Há grandes riscos em deixar nossos filhos aprenderem história do Brasil
Na Folha
Soa muito suspeito o fato de que um professor falar sobre pobreza, solidariedade, equanimidade ou ensinar a história do nosso país seja interpretado como discurso ideológico da “esquerda comunista comedora de criancinha”.
Mais suspeito ainda é uma deputada, defensora da Escola sem Partido, tirar fotos em sala de aula vestida com a camisa do seu candidato. A mesma que incitou os alunos a cometerem o crime de filmar e denunciar os supostos professores de “esquerda comunista comedora de criancinha”.
Obviamente não há nada de estranho, trata-se justamente de tentar ultrapassar os muros das escolas, último espaço de exercício da crítica e do livre pensamento, com a mão pesada do autoritarismo e da ideologia.
O que será que pais que encamparam essas ideias temem que aconteça com seus filhos? Qual é a ameaça que paira sobre nossas crianças?
Alguns riscos merecem ser elencados, pois são bem reais.
O risco de estudarem a história de nosso país e reconhecerem que a crescente violência alardeada como justificativa para o autoritarismo sempre existiu nas classes pobres, com um índice de mortes por arma de fogo comparável a de uma guerra civil. Estudarem que a violência de Estado e a repressão arbitrária nunca diminuíram a criminalidade em país algum, enquanto educação, justiça social e distribuição de renda sim.
O risco de se reconhecerem igualmente humanos e com direito à vida, sejam mulheres, negros ou índios. Risco no qual o cristianismo tem insistido nos últimos dois milênios, embora com bem pouco sucesso. Capaz de defender pobres, prostitutas e estrangeiros, o sermão cristão original não seria aceito na Escola sem Partido (sem partido dos outros, entenda-se).
O risco de descobrirem que meritocracia é uma régua que só pode ser usada quando os concorrentes saem do mesmo ponto de partida.
E pior, se inspirados na dedicação de seus professores, nossos filhos resolverem ser eles mesmos docentes, ganhando a miséria que os professores ganham e sendo xingados por “mamar nas tetas do Estado” se trabalharem em escolas e universidades públicas?

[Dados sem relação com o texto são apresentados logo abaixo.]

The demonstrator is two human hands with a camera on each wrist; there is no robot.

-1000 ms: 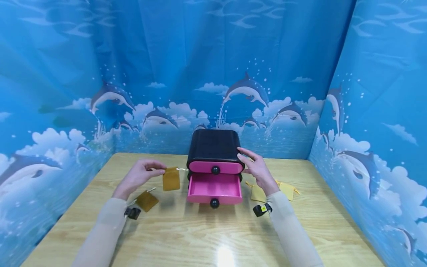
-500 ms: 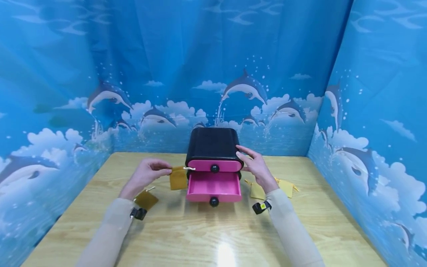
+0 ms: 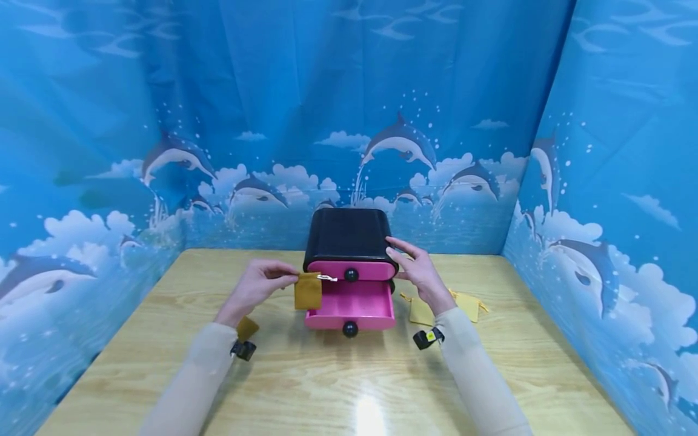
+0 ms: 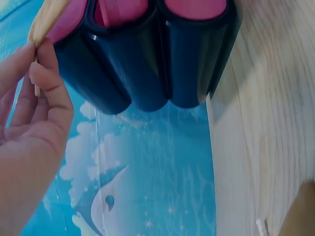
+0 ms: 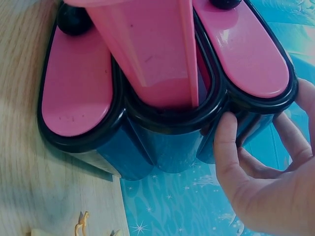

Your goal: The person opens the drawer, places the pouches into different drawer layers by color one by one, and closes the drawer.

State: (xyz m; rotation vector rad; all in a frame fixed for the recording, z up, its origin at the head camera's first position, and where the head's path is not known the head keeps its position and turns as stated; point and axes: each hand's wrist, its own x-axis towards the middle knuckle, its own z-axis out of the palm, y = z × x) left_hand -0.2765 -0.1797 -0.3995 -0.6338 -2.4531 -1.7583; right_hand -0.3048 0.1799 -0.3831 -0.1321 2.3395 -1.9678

Anos de mensalidades de escolas particulares para quê? Para formarmos cidadãos? E se eles votarem pela diminuição dos privilégios das classes favorecidas, assim como acontece no Canadá, Portugal, Noruega, Dinamarca, Holanda? E se nos obrigarem, com seu voto subversivo, a conviver com a população negra brasileira em pé igualdade? Metade dos assentos nos aviões, nas salas das universidades, nos cinemas, nas bibliotecas, nos museus serem ocupados por negros, índios, mulatos? Metade dos cargos de chefia no âmbito privado e público serem preenchidos por mulheres?
Sim, professores são um perigo, não porque eles façam nossas crianças pensarem isso ou aquilo, mas porque as fazem pensar. Em tempos de autoritarismo e elogio à tortura é o pensamento que está sob ameaça. Quando a imprensa, a oposição e a escola encontram-se explicitamente ameaçadas como hoje, pais que dizem prezar a democracia precisam rever o que entendem pelo termo.
Recentemente um professor de sociologia do Ceará passou o filme “Batismo de Sangue” em sala de aula, baseado na história da prisão de Frei Beto. Foi denunciado por fazer apologia contra o então candidato à Presidência da República.
A mensagem é clara, não podemos criticar a tortura, defender negros, mulheres, gays e pobres sob pena de sermos considerados criminosos. É isso que queremos ensinar para nossos filhos?